Are there any principled probability assignments we could use? E.g., the probability that this would be my top choice after N further hours of investigation into it and alternatives (including realistically collecting data or performing experiments), maybe allowing N to be unrealistic?
From my understanding, softmax is formally sensitive to parametrizations, so the specific outputs seem pretty unprincipled unless you actually have feedback and are doing some kind of optimization like minimizing some kind of softmax loss.
On the other hand, I can see even using the credences like I proposed to be way too upside-focused, i.e. focused on picking the best interventions, but little concern for avoiding the worst (badly net negative in EV) interventions. Consider an intervention that has a 55% chance of being the best and vastly net positive in expectation after further investigation, but a 45% chance of being the worst and vastly net negative in expectation (of similar magnitude), and your current overall belief is that it’s vastly net positive and highest in EV. It’s plausible some high-leverage interventions are sensitive in this way, because they involve tradeoffs for existential risks (tradeoffs between different x-risks, but also within x-risks, like differential progress), or, in the near-term, because of wild animal effects dominating and having uncertain sign. Would we really want to put the largest share of resources, let alone most resources, into such an intervention?
Alternatively, we may have multiple choices, among which three, A, B and C are such that, for some c>0, after further investigation, we expect that:
A is 40% likely to be the best, with EV = c, and 35% likely to be the worst, with EV=-c, and and the rest of the time EV=0.
B is 35% likely to be the best, with EV=c and 30% likely to be the worst, with EV=-c, and the rest of the time EV=0.
C is 5% likely to be the best, with EV=c, and otherwise has EV=0 and has probability 0 of being the worst.
How should we weight our resources between these three (ignoring other options)? Currently, they all have the same overall EV (=5%*c). What if we increase the probability that A is best slightly, without changing anything else? Or, what if we increase the probability that C is best slightly, without changing anything else?

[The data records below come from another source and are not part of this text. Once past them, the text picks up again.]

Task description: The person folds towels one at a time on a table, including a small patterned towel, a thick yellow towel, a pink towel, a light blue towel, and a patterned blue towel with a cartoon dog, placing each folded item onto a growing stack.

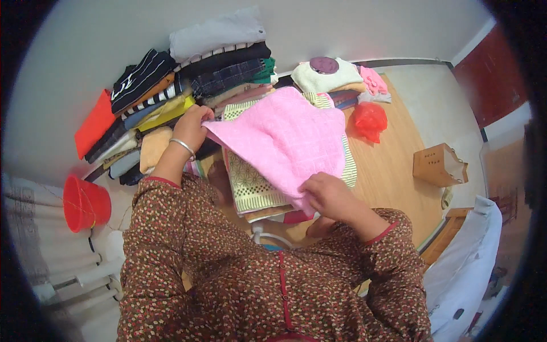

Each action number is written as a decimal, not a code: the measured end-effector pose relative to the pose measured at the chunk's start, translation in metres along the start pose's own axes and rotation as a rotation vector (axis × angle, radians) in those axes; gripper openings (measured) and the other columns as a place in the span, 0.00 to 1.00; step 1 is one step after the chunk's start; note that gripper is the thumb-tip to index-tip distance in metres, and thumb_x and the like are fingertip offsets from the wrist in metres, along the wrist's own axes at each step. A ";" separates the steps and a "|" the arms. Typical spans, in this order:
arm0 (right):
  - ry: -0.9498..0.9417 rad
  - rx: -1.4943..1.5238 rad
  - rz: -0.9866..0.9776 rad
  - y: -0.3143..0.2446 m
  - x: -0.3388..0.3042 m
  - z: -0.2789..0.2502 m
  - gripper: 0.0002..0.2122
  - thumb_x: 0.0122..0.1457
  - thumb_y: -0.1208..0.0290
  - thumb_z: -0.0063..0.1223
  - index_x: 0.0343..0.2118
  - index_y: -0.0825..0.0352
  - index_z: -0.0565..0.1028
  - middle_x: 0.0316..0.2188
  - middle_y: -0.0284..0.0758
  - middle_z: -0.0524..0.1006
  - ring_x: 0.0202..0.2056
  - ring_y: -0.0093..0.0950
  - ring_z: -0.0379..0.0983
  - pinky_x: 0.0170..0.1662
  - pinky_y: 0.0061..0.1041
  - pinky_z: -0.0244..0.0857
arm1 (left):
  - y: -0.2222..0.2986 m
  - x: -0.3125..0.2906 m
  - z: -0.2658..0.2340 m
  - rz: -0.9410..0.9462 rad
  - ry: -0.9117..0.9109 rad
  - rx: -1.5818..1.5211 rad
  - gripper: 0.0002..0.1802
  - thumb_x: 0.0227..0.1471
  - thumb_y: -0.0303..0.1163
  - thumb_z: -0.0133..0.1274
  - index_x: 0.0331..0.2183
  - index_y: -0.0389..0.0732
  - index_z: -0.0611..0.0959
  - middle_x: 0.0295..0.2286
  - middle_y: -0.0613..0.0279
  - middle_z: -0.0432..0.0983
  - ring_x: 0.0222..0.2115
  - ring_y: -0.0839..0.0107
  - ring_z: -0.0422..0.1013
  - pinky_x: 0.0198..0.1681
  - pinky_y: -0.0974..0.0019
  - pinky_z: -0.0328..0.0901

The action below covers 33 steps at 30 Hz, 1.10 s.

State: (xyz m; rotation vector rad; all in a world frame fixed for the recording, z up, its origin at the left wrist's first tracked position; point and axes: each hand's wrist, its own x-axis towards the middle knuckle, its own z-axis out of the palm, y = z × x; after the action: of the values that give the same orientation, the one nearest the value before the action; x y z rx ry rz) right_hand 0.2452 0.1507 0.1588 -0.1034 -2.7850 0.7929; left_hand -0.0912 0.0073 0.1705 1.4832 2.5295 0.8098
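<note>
A pink towel (290, 134) is spread between my two hands, over a stack of folded cloths. My left hand (192, 130) pinches its left corner, with a bangle on that wrist. At the towel's near right edge, my right hand (329, 195) grips the fabric, fingers closed on it. Beneath lies a pale yellow-green patterned cloth (250, 185) with dots and stripes, on top of other folded pieces. The towel hides the middle of this stack.
Tall piles of folded clothes (228, 74) stand against the wall at the far left. A red bucket (87, 203) is on the left. Right of the stack are a red plastic bag (370, 121) and a brown paper bag (436, 166). Folded white clothing (325, 77) sits behind.
</note>
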 end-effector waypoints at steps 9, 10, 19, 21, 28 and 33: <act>-0.307 -0.224 -0.151 0.003 -0.020 0.026 0.17 0.44 0.73 0.48 0.40 0.66 0.68 0.42 0.37 0.67 0.43 0.35 0.62 0.45 0.30 0.57 | -0.005 -0.002 0.000 -0.068 -0.040 0.103 0.09 0.38 0.20 0.47 0.27 0.41 0.76 0.27 0.53 0.71 0.32 0.54 0.68 0.36 0.60 0.63; -0.321 -0.239 -0.123 0.003 -0.020 0.027 0.17 0.45 0.73 0.46 0.43 0.64 0.68 0.43 0.36 0.66 0.44 0.34 0.61 0.46 0.31 0.55 | -0.007 0.000 -0.001 -0.077 -0.034 0.104 0.09 0.38 0.21 0.47 0.27 0.41 0.77 0.28 0.53 0.71 0.32 0.53 0.69 0.36 0.59 0.64; -0.235 -0.360 -0.292 0.022 -0.022 0.048 0.18 0.45 0.69 0.43 0.43 0.53 0.71 0.43 0.31 0.66 0.42 0.30 0.60 0.44 0.31 0.54 | -0.028 0.011 -0.002 -0.132 -0.096 0.031 0.10 0.38 0.23 0.48 0.28 0.42 0.79 0.27 0.53 0.74 0.30 0.58 0.71 0.34 0.64 0.64; -0.250 -0.352 -0.308 0.020 -0.019 0.049 0.17 0.45 0.70 0.43 0.41 0.55 0.72 0.43 0.30 0.66 0.42 0.29 0.60 0.44 0.31 0.54 | -0.032 0.010 -0.004 -0.136 -0.101 -0.006 0.10 0.38 0.23 0.49 0.29 0.42 0.79 0.27 0.53 0.75 0.30 0.59 0.71 0.34 0.65 0.65; -0.181 -0.382 -0.189 0.019 -0.017 0.048 0.12 0.45 0.70 0.45 0.36 0.61 0.71 0.40 0.33 0.68 0.39 0.31 0.63 0.42 0.31 0.56 | -0.033 0.009 -0.004 -0.147 -0.182 -0.047 0.10 0.39 0.25 0.50 0.30 0.42 0.79 0.27 0.55 0.76 0.30 0.60 0.72 0.34 0.65 0.65; -0.163 -0.165 -0.131 0.020 -0.016 0.042 0.14 0.41 0.74 0.50 0.36 0.63 0.70 0.39 0.35 0.69 0.38 0.34 0.65 0.40 0.31 0.59 | -0.030 0.007 -0.009 -0.184 -0.222 0.009 0.10 0.40 0.27 0.50 0.31 0.43 0.78 0.28 0.55 0.76 0.30 0.59 0.72 0.34 0.64 0.65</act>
State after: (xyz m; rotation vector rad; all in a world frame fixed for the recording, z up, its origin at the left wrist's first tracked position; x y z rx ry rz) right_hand 0.2503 0.1444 0.1105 0.1183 -2.9700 0.5629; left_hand -0.1212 -0.0023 0.1644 1.2412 2.4589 0.5736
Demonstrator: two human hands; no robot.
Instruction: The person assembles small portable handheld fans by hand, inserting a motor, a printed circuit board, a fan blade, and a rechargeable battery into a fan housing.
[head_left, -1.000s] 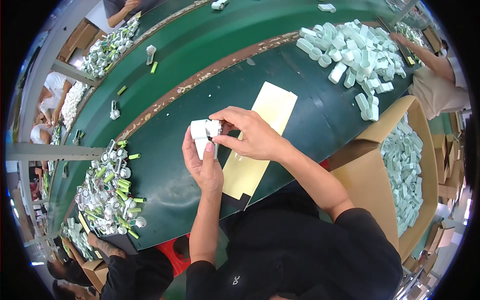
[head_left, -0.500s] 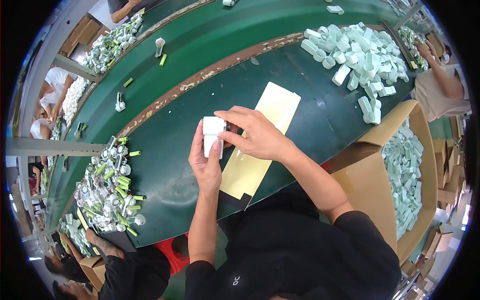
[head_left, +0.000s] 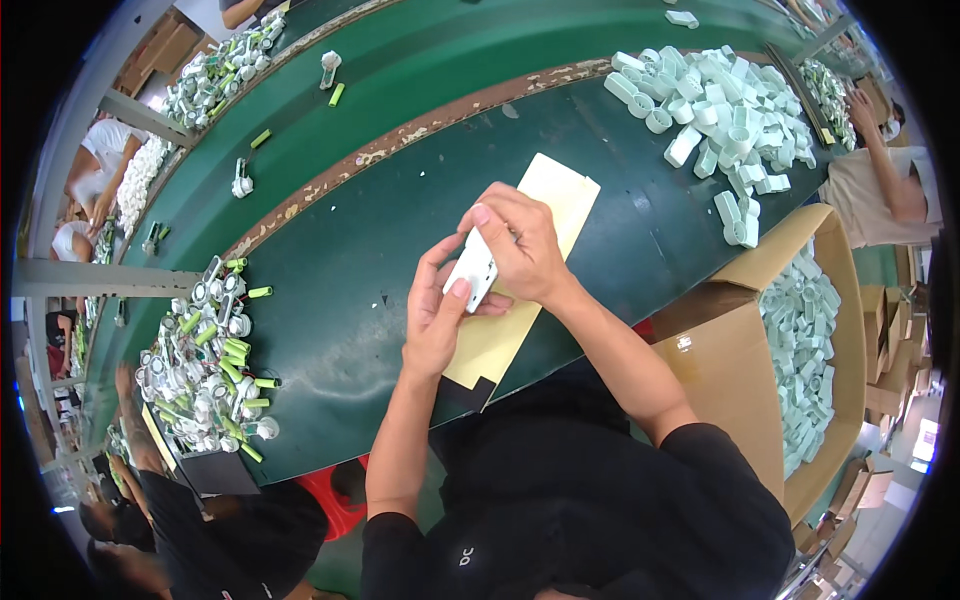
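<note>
A white plastic housing [head_left: 472, 272] with small dark slots on its side is held above the table in both hands. My left hand [head_left: 436, 312] grips its lower end, the thumb lying along the face. My right hand [head_left: 522, 246] wraps over the upper end, so that part is hidden. Beneath my hands a pale yellow strip [head_left: 556, 190] lies slantwise on the dark green table [head_left: 350, 300], a black patch at its near corner.
Pale green plastic housings [head_left: 735, 125] are heaped at the far right. More fill an open cardboard box [head_left: 735, 375] near my right arm. At left lies a pile of white parts with green cylinders [head_left: 205, 365]. Beyond the brown ledge runs a green conveyor [head_left: 400, 75] carrying scattered parts. Other people work nearby.
The housing has turned from upright to slanted, showing its slotted side. My right hand has moved from its side over its top, and both hands have shifted slightly right.
</note>
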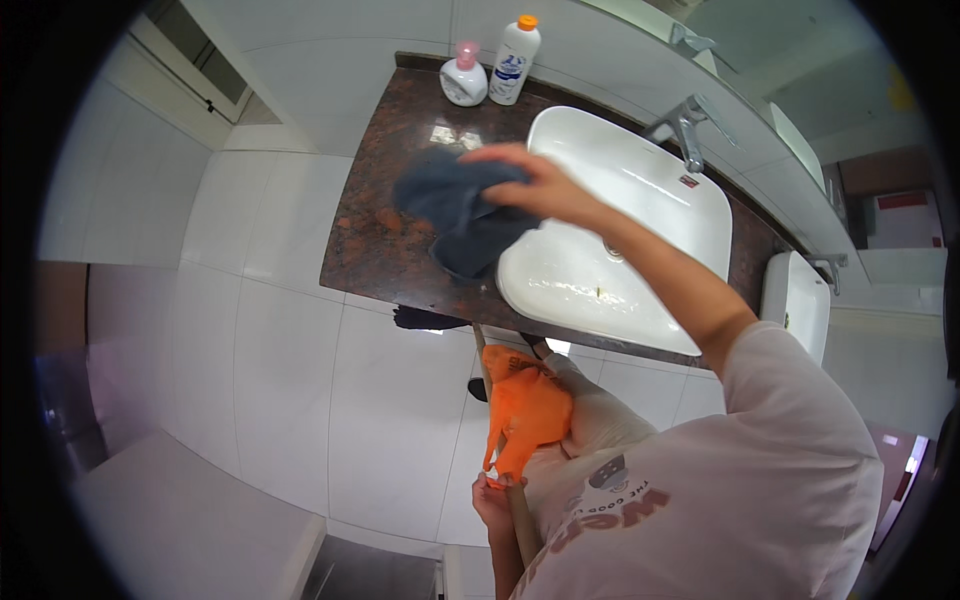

Ord’s undergrad thesis is a tight argument in favour of enlightened argmax: search over decision procedures and motivations and pick the best of those instead of acts or rules.
Interesting thesis! Though, it’s his doctoral thesis, not from one of his bachelor’s degrees, right?
Yep ta, even says so on page 1.
Also maybe of interest, I think the current EA portfolio is actually allocated pretty well in line with what this heuristic would imply:
https://forum.effectivealtruism.org/posts/nws5pai9AB6dCQqxq/how-are-resources-in-ea-allocated-across-issues#What_might_we_learn_from_this_
I think the bigger issue might be that it’s currently demoralising not to work on AI or meta. So I appreciate this post as an exploration of ways to make it more intuitive that everyone shouldn’t work on AI.
Also see Brian Christian briefly suggesting a cause allocation rule a bit like this towards the end of 80k’s interview with him.
We were discussing solutions to the explore-exploit problem, and one is that you allocate resources in proportion to your credence the option is best.
Seems like people agree with you!
Oh full disclosure I guess: I am a well-known shill for argmin.
Booo <3
In practice the thing that the EA community is doing is much closer to quantilization (video explanation) than maximization anyway, and that’s okay. The goal could be an ever-increasing q.
Mostly true, but a string of posts about the risks attests to there being some unbounded optimisers. (Or at least that we are at risk of having some.)